Por Vicentônio Silva
Duas boas notícias, divulgadas nos últimos meses, quebraram meu cotidiano e me coagiram a testemunhar a beleza da poesia que, de vez em quando, parece entrar na rotina das burocracias e me obriga a reverenciar algumas atitudes. As duas boas – na verdade, ousaria imputar-lhes os adjetivos excelentes, extraordinárias e fantásticas – notícias são relacionadas ao título de Patrono do Teatro Brasileiro, concedido ao ator Paulo Autran, e ao de Patrono da Educação Brasileira, conferido ao educador Paulo Freire.
Paulo Autran e Paulo Freire são praticamente contemporâneos, entretanto desconheço se tiveram afinidades, se um chegou a acompanhar e a entender profundamente o trabalho do outro, se possuíam interesses estranhos aos seus campos de atuação, se compartilhavam ideologias e visões políticas... Ambos ensaiaram vitoriosas tentativas de comunicação universal. A única maneira de se manter a comunicação universal é, logicamente, valendo-se de linguagem universal. Autran e Freire então recorreram àquela mais nobre linguagem: a Arte.
Autran ensaiou seus passos pelos palcos mundo afora, atuou em algumas novelas e, com o tempo, aperfeiçoou a qualidade cênica, apresentando e reencenando peças que saíam da pena de escritores consagrados e de dramaturgos que davam os primeiros respiros. Freire esqueceu o diploma de bacharel em direito em alguma de suas gavetas ou estantes, abriu mão do dinheiro que indiscutivelmente ganharia nas insolúveis e ineficientes controvérsias jurídicas para se dedicar a atividade menos rentável, menos reconhecida, mais encrencada: educação.
Paulo e Paulo resgataram as melhores qualidades da nação brasileira e, cortando daqui, elaborando dali, produzindo constantemente e refletindo sem parar, deram um toque de graça que os levou aos prêmios mundiais. Se juntássemos tanto os prêmios de reconhecimento de um quanto os títulos de enaltecimento de outro, precisaríamos de dezenas de colunas apenas para enumerá-los sem nada comentar, sem contextualizar as façanhas e sem discutir os graus de relevância.
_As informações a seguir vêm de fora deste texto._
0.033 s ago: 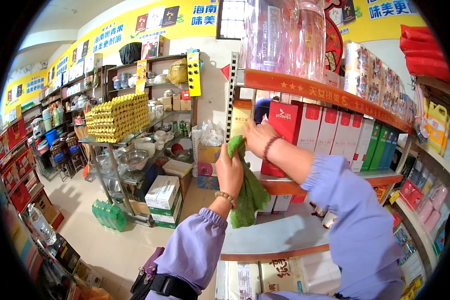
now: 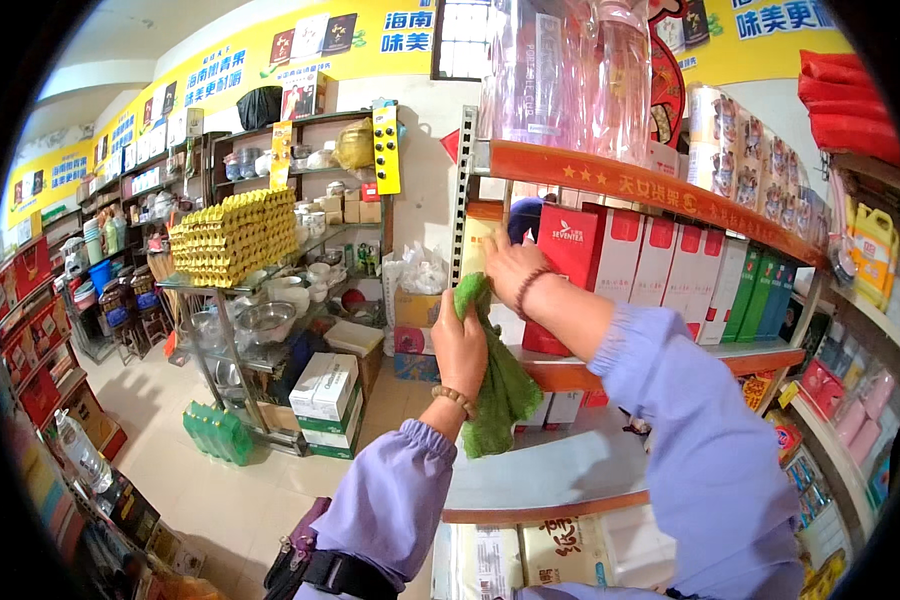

Faculdades de letras não produzem poetas, as de artes não lançam artistas e as de pedagogia não talham educadores. Poetas, artistas e educadores nascem naturalmente, diria Rubem Alves, aproximando-se da perspectiva platônica de inerência do conhecimento ao espírito do homem. Talvez acrescentasse ao pensamento de Rubem Alves a convicção aristotélica de que qualquer pessoa pode freqüentar aulas de letras, de artes ou de pedagogia, entretanto apenas quem se compromete realmente se transforma em literato, artista (em sentido amplo) ou educador (função bem diferente da de professor).
Paulo Autran e Paulo Freire são assim: nasceram homens comuns e distinguiram-se dos demais não por se “transformarem” respectivamente em ator e educador, mas por “serem” ator e educador. Quem tem a curiosidade de ler – e quem tem curiosidade de ler? Os professores? – qualquer obra de Paulo Freire descobre as palavras sintaticamente elaboradas na construção metafórica eficiente, encantadora, persuasiva. Manifesta-se a poesia pelo poder de encantar e persuadir.
Quem tiver a oportunidade – e quem vai ter oportunidade? Os atores de teatro, de cinema e de televisão? – de assistir a algum vídeo de Paulo Autran descobrirá seu brilhantismo que se sobressai não apenas nos palcos e nas câmeras, mas se espalha pela voz na leitura de crônicas e de poesias. Basta ouvi-lo declamando “A mulher madura”, de Affonso Romano de Sant’Anna, as elucubrações de Fernando Pessoa ou a música de Carlos Drummond de Andrade para, sem muito esforço e sem necessidade de erudição, perder-se em pensamentos provocados por sua voz poética. Poesia que encanta e persuade.
Geralmente não me considero admirador do Mario Quintana poeta, mas reconheço inquestionavelmente a maturidade e a suavidade do cronista Mario Quintana que afirmou que o poeta vale por seu poder de feitiço. Se realmente estiver correto, Paulo Autran e Paulo Freire lançaram encantamentos e agora usufruem dos resultados dos feitiços sobre milhões de admiradores (brasileiros ou não). Encantamentos e feitiços que, se eventualmente esmaecerem na memória coletiva, ficarão grudados nos patronatos com os quais foram justamente contemplados.
*Publicado originalmente na coluna Ficções, caderno Tem!, do Oeste Notícias (Presidente Prudente – SP) de 27 de abril de 2012.